LLMs use probability to guess at what output they should produce, but don’t understand what they’re producing, Mr. Mar says. That can lead to inaccuracies.
For example, a New York court recently found research for a legal brief created using ChatGPT riddled with false case references, invoking disciplinary measures for the lawyer who created it.
“One should generally avoid over-relying on the output as is,” Mr. Mar adds. There still needs to be a human in the loop.
Specialist AI for advisors
LLMs can become more accurate when trained on smaller amounts of specialized text such as internal client documents or tax research, says Frank Attaie, general manager of technology at IBM Canada Ltd. The company uses LLMs and other kinds of AI in its Watson brand of AI products.
IBM worked with independent mutual fund dealer Investia Financial Services Inc. last year on a proof of concept system designed to help advisors cope with growing administrative workloads.
The system held natural online conversations with clients to automate changing address information. The system would ask why the client was changing their address, using AI-driven language processing to understand the responses and offer other services automatically.
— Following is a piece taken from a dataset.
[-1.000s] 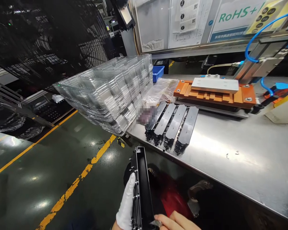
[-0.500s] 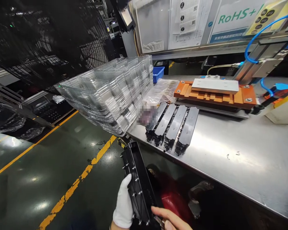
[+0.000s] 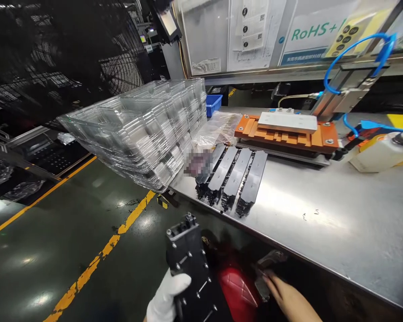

For example, the AI might ask if a divorcee moving out of their house wanted to review the beneficiary on their life insurance policy. It might offer financial management tips for the recently divorced and offer to set up a meeting with their advisor, says Louis DeConinck, Investia’s president.
He sees AI as a way to lighten advisors’ load rather than replace them.
“If we do AI right, it can help you do meaningful work where it’s important,” Mr. DeConinck says.
Replacing mundane form-filling exercises with conversational interfaces leaves time for advisors to expand their books of business, perhaps targeting the next generation of younger clients who will become profitable as their wealth grows.
Krish Banerjee, managing director and applied intelligence lead at Accenture PLC’s Canadian operations in Toronto, says advisors will adopt solutions specific to the sector gradually.
“There will be an increased need for these vertical capabilities,” he predicts. “They will impact how you’re being more relevant to your clients rather than just being more productive and efficient.”
These advisor-specific AI tools are still in the early stages, but experts believe they will offer more guidance in areas ranging from portfolio rebalancing to due diligence and investment research.
However, they all agree AI-powered tools will always be assistants with a human hand remaining firmly in control.